Lithium – first introduced in 1949 – remains the best established long-term treatment for bipolar disorder, but its benefits are restricted by adverse effects, and alternatives are often needed for long-term treatment.

According to Professor John Geddes, one of the paper's authors, "Combining psychosocial treatments – which can include not just psychotherapy for the patient, but family therapy involving education for their family or caregiver – with mood stabilising drugs might well be one of the most promising lines of treatment for bipolar disorder. However, drug and psychological treatment studies have largely proceeded independently of one another, and research including both would help to move the field forward."

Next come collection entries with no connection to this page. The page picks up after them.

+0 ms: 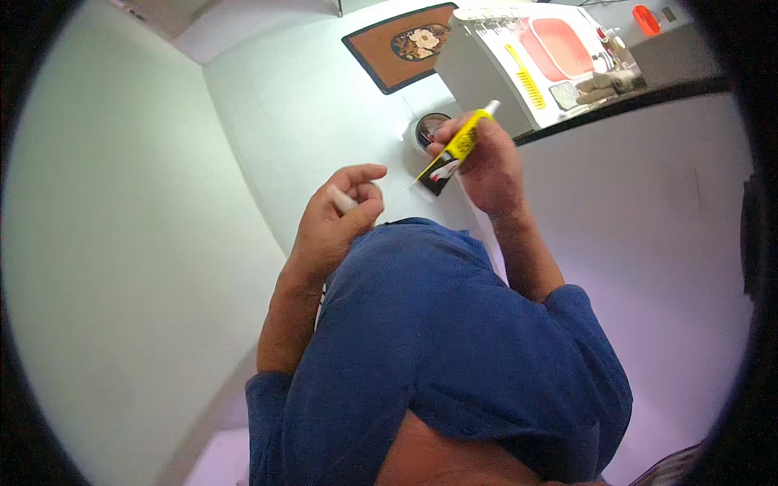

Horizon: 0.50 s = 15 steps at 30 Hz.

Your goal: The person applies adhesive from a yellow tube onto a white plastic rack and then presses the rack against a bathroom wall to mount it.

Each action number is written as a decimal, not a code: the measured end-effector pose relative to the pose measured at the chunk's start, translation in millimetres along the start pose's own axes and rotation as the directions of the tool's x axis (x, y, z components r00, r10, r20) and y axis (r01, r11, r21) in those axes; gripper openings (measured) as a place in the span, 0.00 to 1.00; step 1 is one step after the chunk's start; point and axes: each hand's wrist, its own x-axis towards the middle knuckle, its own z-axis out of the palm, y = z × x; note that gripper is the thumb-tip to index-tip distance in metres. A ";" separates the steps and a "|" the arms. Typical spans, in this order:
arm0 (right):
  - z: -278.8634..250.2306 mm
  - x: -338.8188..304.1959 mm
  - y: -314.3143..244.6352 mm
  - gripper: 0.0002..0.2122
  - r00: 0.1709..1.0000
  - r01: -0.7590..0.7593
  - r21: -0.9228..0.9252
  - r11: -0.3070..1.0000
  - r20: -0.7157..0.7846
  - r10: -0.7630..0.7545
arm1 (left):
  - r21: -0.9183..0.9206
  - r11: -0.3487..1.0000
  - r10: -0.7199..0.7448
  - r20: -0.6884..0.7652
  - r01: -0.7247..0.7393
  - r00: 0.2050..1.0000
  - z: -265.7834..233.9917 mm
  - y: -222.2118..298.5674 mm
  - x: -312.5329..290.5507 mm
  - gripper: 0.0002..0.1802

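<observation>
In my right hand [496, 174] is a yellow and black squeeze tube [463, 144], held at a slant. Its white tip [491, 107] points up and away, and its flat dark end hangs toward the middle. My left hand [328, 223] is curled around a small white cap [342, 199], with the thumb and fingers closed on it. Both hands are raised in front of my blue shirt, apart from each other.
Right of centre stands a white cabinet [478, 69] with a pink basin [559, 49], a yellow comb [527, 78] and grey cloths or gloves [606, 85] on top. A round bin [428, 130] stands on the floor beyond my hands. A brown flowered mat [377, 53] lies farther off. Walls rise on both sides.
</observation>
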 end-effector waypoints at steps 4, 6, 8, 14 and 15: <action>9.1 51.1 -10.8 0.16 0.966 0.031 0.029 0.999 -0.257 -0.022 | -0.459 0.886 0.121 0.110 -0.058 0.986 -51.4 51.2 68.4 0.24; 11.7 78.1 -12.7 0.17 0.945 0.024 0.020 1.000 -0.327 -0.017 | -0.600 0.800 0.199 0.232 -0.022 0.952 -75.2 70.0 107.1 0.20; 7.8 104.7 -10.7 0.17 0.929 0.043 -0.011 0.999 -0.368 -0.044 | -0.586 0.810 0.185 0.268 0.008 0.945 -88.8 94.8 139.7 0.18; -29.3 183.6 12.2 0.17 0.864 0.017 -0.063 0.998 -0.501 -0.046 | -0.421 0.905 0.087 0.319 0.058 0.944 -120.6 153.7 238.0 0.18; -33.7 203.2 6.9 0.16 0.848 -0.006 -0.094 0.996 -0.529 -0.045 | -0.366 0.930 0.088 0.293 0.026 0.952 -125.9 162.1 255.2 0.20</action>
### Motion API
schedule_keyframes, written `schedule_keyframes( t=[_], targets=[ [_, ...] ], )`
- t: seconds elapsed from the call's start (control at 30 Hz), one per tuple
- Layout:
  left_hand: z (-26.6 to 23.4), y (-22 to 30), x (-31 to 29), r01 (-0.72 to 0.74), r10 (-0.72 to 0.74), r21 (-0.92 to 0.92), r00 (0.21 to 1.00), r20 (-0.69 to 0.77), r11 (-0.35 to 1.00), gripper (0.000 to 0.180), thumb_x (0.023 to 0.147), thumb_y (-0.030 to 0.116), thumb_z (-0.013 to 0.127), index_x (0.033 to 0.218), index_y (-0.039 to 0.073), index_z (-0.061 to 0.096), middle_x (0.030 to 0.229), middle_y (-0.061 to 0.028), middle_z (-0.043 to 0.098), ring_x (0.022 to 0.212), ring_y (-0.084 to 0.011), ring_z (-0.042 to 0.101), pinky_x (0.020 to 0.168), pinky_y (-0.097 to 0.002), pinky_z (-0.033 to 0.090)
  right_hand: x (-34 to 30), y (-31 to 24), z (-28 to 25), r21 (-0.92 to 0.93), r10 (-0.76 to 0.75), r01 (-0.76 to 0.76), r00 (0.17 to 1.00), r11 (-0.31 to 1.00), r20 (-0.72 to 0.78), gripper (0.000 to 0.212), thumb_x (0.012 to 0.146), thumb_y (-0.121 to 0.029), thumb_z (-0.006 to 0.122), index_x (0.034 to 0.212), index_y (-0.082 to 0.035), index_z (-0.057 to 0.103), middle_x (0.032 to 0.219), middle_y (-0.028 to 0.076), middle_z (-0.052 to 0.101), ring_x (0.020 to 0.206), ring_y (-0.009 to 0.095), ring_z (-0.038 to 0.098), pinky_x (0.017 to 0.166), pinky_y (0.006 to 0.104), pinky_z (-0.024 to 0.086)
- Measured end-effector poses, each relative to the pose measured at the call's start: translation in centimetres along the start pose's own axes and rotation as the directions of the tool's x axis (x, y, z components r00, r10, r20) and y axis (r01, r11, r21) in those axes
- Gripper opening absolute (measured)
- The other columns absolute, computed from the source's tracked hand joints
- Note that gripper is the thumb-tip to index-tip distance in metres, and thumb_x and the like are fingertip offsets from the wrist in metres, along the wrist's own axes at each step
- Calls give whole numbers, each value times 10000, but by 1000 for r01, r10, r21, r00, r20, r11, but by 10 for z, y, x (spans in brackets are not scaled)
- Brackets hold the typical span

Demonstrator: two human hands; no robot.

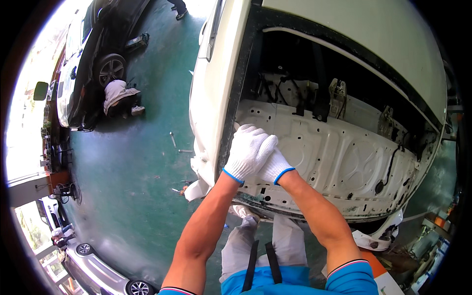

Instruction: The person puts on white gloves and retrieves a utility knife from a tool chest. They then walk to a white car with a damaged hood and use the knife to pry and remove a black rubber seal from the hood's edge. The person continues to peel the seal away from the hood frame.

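Both of my hands wear white knit gloves with blue cuffs. They are pressed together at the left edge of the opening in a cream-white car body (216, 88). My left hand (242, 151) is closed, its fingers curled near the black-edged frame (230, 125). Against it lies my right hand (273, 164), also closed. A small pale tip (237, 126) pokes out beyond the left glove; the rest of whatever they grip is hidden. To their right spreads a bare white metal panel (314, 152) with many holes and stamped round shapes.
A dark car (88, 73) stands at the far left, with a person (120, 96) crouching by its wheel. Loose tools (173, 139) lie on the green floor (142, 172). A silver car (96, 268) is at lower left. A detached white body part (378, 236) lies at right.
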State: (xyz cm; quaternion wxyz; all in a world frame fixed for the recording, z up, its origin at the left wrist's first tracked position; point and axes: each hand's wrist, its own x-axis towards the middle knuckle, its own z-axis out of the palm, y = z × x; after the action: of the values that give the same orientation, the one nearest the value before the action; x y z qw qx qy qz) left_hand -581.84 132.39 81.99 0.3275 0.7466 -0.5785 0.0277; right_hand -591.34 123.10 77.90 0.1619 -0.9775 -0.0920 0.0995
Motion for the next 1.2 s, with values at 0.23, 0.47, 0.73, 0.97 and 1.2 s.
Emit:
schedule_keyframes(
  t=[0.23,0.47,0.73,0.97,1.2],
  targets=[
    [5,4,-15,-11,11,4,1000,16,1000,211,765,229,616,894,63,630,785,-100,625,779,-323,632,759,-441,497,-6,-5,23,2,-21,21,998,1000,-57,296,908,-248,602,1120,-80,722,1190,151,713,1168,308,638,1014,445,474],
    [6,13,-31,34,-34,7,998,47,999,201,770,241,610,872,68,619,779,-97,610,790,-322,626,771,-443,491,-14,-17,35,35,-24,26,997,999,-69,309,925,-268,598,1134,-70,713,1193,153,711,1152,307,648,999,427,489],
    [4,14,-44,22,-22,-1,995,95,1000,228,759,239,617,894,56,632,806,-96,638,785,-324,619,781,-451,491,-13,-32,63,190,52,-33,994,981,-96,362,942,-302,593,1201,-60,670,1235,164,687,1176,309,630,1003,417,487],
    [-4,26,-33,87,-80,-28,981,175,996,206,764,229,626,884,62,637,802,-90,641,787,-312,622,788,-446,492,-22,-47,52,280,219,-179,969,943,-116,339,939,-319,586,1186,-102,668,1193,128,683,1154,290,616,958,433,487],
    [0,39,-31,155,-138,-94,977,165,983,187,787,247,628,832,65,632,753,-93,599,754,-321,602,768,-473,477,-44,-44,35,349,198,-177,980,920,-26,336,895,-274,617,1158,-70,666,1142,142,683,1086,315,620,922,467,478]
  ],
)
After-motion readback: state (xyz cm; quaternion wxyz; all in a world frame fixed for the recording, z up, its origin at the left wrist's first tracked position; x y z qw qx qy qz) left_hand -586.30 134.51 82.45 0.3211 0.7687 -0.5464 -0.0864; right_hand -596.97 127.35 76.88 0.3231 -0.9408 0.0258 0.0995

Viewpoint – Working Group members explain new thinking on stress-related mental disorders in ICD-11

WHO is currently developing the International Classification of Diseases, version 11 (ICD-11), a comprehensive, internationally-recognised diagnostic guide for all major diseases, including psychiatric illness. In a Viewpoint published alongside the Series, members of the ICD-11 Working Group on mental disorders associated with stress outline the reasoning behind some of the updates in this area that will appear in the new edition. This includes a substantial tightening of the way in which ICD describes post-traumatic stress disorder (PTSD), a description of normal stress responses that are not considered disorders; the addition of "complex PTSD" to describe extensive reactions arising from severe and prolonged stressors; and inclusion of "prolonged grief disorder", used to describe patients that undergo an intensely painful, disabling, and abnormally persistent response to bereavement.

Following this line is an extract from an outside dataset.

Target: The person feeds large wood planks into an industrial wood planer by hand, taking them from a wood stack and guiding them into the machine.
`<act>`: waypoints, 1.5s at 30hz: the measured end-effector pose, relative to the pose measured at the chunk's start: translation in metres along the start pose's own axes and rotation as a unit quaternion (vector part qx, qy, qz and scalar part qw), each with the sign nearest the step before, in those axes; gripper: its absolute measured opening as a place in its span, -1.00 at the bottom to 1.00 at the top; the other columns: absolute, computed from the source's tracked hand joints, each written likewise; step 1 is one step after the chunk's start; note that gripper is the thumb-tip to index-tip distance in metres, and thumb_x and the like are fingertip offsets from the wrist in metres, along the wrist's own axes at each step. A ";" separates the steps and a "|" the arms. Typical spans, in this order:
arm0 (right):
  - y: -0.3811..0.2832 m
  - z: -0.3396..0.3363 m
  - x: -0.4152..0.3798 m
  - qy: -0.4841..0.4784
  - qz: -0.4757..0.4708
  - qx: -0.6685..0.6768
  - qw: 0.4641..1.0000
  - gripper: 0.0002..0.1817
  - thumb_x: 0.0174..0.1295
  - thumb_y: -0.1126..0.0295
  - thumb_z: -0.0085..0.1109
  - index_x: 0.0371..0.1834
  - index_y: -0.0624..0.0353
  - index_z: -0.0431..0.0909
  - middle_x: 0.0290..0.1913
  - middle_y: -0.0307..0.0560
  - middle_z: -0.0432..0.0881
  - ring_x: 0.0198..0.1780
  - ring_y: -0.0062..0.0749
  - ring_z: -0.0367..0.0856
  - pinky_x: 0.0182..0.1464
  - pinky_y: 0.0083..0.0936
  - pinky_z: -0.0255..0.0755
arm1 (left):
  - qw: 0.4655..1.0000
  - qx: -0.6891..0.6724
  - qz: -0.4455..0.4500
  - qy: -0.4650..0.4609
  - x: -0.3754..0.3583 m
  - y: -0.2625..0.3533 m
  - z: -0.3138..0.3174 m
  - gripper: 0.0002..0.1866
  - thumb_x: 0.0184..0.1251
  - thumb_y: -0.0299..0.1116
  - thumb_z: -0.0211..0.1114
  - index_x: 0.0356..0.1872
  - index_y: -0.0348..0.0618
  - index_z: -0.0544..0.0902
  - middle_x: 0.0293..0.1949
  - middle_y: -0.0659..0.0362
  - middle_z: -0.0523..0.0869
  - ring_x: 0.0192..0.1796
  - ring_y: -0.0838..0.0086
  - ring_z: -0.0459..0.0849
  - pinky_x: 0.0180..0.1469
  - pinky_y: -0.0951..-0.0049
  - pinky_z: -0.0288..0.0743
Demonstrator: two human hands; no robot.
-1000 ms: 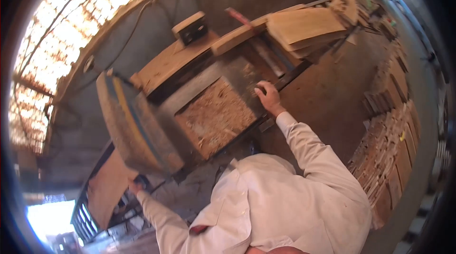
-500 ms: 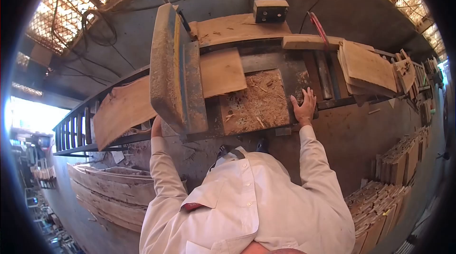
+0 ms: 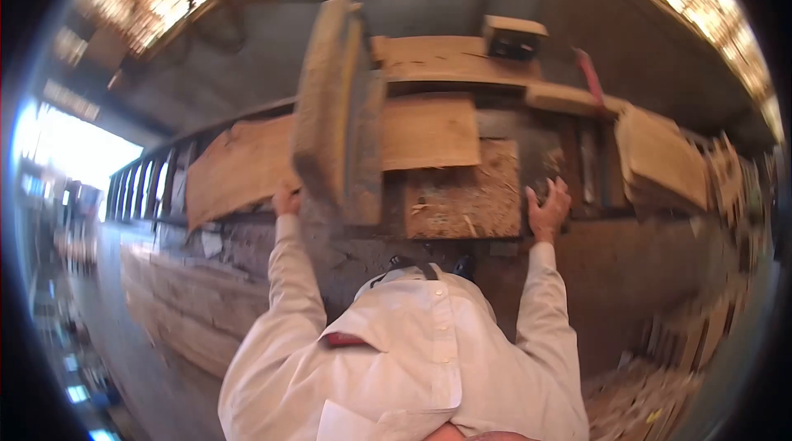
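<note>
A wide wooden board (image 3: 431,134) lies across the machine table, passing behind an upright, dust-covered machine housing (image 3: 326,111) and showing on both sides of it. My left hand (image 3: 287,200) is at the board's near edge, just left of the housing. Its fingers look curled on that edge, though motion blurs them. To the right, my right hand (image 3: 549,208) is open with fingers spread, at the dark table's (image 3: 540,144) near right side, holding nothing. Between the hands, sawdust and chips cover a square plate (image 3: 466,210), partly under the board's right end.
Another board (image 3: 437,59) lies behind, with a dark block with a wooden top (image 3: 513,38) at its right. Stacked boards (image 3: 660,156) rest at the right end. Large planks (image 3: 181,301) lie at lower left, and piled wood pieces (image 3: 652,400) at lower right.
The wooden board has slid right past the housing, over more of the sawdust plate. My left hand shows more fully beside the housing. The view has shifted and blurred.
</note>
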State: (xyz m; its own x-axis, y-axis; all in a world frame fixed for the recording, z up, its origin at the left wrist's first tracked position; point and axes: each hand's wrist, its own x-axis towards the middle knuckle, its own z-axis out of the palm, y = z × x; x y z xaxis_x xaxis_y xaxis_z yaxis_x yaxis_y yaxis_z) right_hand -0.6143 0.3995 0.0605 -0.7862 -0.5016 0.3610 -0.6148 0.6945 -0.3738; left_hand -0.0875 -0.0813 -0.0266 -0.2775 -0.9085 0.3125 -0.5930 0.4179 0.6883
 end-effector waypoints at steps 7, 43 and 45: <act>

Comment – DSM-5 criteria for bipolar will "further obfuscate an already confusing diagnostic landscape"

Preparation for an updated version of the American Psychiatric Association's Diagnostic and Statistical Manual of Mental Disorders (DSM-5) has been underway for some years, and the manual is due to appear this month, but in a Comment published alongside the Series, Professor Gin Malhi of the University of Sydney, Australia, expresses concern that the inclusion of a "mixed states specifier" (broadly defined as the coexistence of depressive and manic features) in the criteria for bipolar disorder may lead to diagnostic confusion, and complicate treatment implications. According to Professor Malhi, "the risk is that the diagnostic criterion of mixed states will be used loosely and its application will expand far beyond the most pronounced type of bipolar disorder across the whole bipolar spectrum, without any prognostic significance of therapeutic benefit. The present mix of features in bipolar disorder that will be 'specified' by the new classificatory system will produce a myriad of manifestations and further obfuscate an already confusing diagnostic landscape."